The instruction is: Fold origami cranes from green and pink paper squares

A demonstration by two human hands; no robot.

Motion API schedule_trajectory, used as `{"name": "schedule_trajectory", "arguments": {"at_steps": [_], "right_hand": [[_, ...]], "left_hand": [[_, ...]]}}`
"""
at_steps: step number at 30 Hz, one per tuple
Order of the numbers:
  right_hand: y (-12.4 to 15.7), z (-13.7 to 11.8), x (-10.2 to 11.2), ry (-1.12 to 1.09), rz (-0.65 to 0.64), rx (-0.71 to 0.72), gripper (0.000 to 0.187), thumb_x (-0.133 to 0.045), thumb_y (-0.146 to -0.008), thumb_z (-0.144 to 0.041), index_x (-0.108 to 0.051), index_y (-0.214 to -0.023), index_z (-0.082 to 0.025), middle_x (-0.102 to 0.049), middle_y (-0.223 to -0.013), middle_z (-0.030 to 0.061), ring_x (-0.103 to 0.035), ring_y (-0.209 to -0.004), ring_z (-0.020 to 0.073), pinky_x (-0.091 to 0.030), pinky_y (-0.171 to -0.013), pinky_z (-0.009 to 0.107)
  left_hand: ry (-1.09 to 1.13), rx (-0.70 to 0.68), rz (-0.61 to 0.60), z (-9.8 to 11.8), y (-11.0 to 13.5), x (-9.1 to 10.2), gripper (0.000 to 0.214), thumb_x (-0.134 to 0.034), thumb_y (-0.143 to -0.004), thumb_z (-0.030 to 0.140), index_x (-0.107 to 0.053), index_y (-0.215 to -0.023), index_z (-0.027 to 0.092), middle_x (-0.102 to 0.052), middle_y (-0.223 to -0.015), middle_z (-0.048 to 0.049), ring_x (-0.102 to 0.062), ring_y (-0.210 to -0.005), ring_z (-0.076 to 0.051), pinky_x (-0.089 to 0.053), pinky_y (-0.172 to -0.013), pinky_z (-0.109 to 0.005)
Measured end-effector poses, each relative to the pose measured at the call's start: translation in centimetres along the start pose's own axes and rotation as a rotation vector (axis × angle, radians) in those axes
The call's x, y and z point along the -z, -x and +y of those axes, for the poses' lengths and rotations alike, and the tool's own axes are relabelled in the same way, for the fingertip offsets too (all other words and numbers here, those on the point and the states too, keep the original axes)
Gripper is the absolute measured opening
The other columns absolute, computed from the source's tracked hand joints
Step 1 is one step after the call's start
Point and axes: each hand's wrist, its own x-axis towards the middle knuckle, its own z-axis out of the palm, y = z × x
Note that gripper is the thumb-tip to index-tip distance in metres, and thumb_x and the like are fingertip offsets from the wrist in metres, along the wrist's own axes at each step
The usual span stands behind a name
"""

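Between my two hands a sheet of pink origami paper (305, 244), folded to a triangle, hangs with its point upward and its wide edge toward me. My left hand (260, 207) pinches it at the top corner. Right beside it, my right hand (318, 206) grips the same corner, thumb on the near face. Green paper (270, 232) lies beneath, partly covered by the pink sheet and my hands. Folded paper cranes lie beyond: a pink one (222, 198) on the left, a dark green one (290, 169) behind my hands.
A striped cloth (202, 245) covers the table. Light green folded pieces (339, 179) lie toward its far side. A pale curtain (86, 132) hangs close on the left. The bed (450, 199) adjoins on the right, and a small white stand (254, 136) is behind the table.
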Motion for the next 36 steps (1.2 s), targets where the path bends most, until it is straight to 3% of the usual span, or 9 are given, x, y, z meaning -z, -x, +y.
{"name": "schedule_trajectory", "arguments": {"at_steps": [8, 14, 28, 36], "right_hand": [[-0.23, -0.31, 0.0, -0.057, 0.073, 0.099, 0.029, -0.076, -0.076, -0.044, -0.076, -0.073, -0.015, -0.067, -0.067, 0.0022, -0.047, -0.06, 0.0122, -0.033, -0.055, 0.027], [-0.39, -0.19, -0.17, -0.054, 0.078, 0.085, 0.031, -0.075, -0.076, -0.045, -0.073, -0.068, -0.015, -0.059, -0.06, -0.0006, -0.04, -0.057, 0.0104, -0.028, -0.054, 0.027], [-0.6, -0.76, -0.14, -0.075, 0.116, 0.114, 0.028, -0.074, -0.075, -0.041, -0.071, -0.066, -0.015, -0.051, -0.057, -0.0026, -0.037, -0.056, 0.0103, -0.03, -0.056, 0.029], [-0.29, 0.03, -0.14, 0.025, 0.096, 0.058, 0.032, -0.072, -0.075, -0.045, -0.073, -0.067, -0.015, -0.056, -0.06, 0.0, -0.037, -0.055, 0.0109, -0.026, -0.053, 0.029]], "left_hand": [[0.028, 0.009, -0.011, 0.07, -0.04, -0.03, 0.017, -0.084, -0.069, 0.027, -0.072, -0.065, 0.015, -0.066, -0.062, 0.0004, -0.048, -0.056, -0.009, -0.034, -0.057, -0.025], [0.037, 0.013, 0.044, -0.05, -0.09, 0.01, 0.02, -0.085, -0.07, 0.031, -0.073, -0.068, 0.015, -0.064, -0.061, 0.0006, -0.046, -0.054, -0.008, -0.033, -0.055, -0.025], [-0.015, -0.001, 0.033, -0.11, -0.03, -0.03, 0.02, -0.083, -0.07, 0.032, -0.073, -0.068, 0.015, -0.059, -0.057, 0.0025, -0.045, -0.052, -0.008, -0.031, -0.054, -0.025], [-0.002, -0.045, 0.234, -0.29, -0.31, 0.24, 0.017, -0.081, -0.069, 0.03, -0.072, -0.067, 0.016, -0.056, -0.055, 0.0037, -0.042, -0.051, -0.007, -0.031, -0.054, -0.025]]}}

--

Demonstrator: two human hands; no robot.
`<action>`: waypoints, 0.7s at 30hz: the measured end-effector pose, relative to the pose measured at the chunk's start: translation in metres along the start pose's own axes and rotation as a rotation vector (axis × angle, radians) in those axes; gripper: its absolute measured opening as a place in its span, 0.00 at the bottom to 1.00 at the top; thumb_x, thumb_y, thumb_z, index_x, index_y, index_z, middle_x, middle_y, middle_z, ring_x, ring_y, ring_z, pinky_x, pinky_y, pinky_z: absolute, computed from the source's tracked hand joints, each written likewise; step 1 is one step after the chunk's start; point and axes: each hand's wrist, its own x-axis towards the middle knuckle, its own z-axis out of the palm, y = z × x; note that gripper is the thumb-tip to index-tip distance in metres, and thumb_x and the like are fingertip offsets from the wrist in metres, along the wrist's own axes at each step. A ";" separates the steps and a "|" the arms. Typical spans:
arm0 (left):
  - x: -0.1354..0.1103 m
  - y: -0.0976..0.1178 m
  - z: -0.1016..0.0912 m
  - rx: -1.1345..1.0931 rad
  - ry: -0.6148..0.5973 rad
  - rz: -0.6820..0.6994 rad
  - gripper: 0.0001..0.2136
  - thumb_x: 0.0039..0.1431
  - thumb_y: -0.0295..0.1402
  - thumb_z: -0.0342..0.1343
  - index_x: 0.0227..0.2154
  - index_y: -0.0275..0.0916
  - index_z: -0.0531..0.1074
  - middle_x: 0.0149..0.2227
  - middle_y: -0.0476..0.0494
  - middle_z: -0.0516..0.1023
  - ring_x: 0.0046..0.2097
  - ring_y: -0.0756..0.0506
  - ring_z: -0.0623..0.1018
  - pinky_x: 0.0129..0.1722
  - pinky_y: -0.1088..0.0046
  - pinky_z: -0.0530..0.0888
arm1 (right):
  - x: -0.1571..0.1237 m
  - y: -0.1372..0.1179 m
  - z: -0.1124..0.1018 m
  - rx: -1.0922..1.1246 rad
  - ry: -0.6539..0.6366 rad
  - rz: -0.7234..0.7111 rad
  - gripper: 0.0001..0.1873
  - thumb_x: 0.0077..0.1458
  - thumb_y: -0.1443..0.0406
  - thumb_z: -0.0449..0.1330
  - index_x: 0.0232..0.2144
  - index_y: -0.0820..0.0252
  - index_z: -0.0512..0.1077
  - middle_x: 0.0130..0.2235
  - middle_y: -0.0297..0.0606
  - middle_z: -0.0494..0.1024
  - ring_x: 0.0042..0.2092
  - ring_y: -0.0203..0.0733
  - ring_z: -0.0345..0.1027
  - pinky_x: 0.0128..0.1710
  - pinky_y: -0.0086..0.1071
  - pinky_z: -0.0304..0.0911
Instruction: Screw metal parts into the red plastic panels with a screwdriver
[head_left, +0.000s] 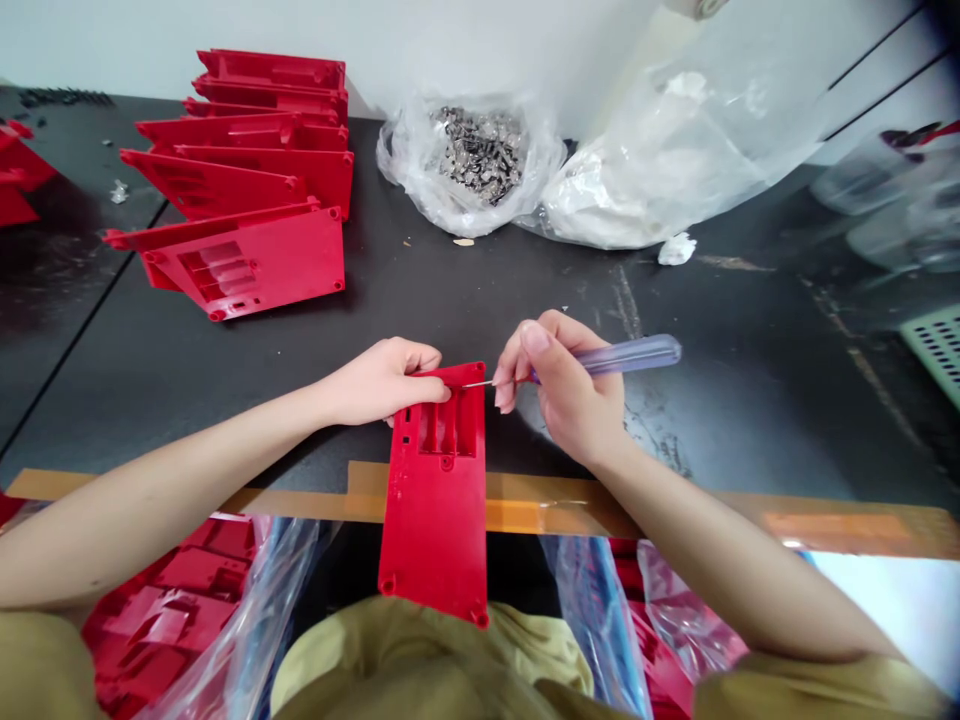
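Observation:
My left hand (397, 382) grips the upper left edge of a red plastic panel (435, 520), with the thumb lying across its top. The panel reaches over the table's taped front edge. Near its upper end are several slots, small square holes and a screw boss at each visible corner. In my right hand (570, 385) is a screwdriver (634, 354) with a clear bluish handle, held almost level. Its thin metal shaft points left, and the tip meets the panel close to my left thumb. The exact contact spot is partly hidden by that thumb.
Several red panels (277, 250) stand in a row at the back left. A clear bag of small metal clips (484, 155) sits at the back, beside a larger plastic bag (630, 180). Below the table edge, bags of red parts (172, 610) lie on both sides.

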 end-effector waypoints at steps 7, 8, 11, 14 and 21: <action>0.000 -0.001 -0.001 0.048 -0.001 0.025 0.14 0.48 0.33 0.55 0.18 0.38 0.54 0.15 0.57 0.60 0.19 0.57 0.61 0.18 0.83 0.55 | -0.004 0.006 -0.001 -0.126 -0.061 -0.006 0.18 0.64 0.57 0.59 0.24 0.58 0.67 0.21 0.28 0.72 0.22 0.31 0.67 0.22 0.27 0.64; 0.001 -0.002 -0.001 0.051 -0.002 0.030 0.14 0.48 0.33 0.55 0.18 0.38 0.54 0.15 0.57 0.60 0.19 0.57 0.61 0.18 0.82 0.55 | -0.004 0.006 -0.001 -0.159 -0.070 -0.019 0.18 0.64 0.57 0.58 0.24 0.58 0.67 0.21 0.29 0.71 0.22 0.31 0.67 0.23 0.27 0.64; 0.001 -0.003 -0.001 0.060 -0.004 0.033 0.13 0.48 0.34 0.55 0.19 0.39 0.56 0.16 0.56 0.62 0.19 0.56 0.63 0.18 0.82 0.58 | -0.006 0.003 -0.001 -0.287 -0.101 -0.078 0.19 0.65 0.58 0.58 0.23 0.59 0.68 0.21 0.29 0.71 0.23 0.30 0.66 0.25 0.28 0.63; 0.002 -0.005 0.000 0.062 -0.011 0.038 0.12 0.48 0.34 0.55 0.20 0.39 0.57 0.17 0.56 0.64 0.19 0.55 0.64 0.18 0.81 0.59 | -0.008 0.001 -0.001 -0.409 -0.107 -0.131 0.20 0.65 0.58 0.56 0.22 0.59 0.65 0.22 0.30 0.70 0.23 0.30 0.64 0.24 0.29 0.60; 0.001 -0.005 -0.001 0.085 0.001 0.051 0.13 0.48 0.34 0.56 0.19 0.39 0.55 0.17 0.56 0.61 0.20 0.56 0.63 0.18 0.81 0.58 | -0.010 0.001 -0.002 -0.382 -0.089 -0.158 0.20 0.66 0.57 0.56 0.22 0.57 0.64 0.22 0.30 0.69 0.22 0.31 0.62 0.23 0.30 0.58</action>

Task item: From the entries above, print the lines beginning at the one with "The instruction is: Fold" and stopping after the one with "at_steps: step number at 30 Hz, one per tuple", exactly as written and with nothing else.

Problem solution:
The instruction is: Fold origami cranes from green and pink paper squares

A demonstration by two human hands; no robot.

Motion API schedule_trajectory, used as `{"name": "schedule_trajectory", "arguments": {"at_steps": [_], "right_hand": [[_, ...]], "left_hand": [[_, ...]]}}`
"""
at_steps: step number at 30 Hz, one per tuple

The exercise has been fully answered.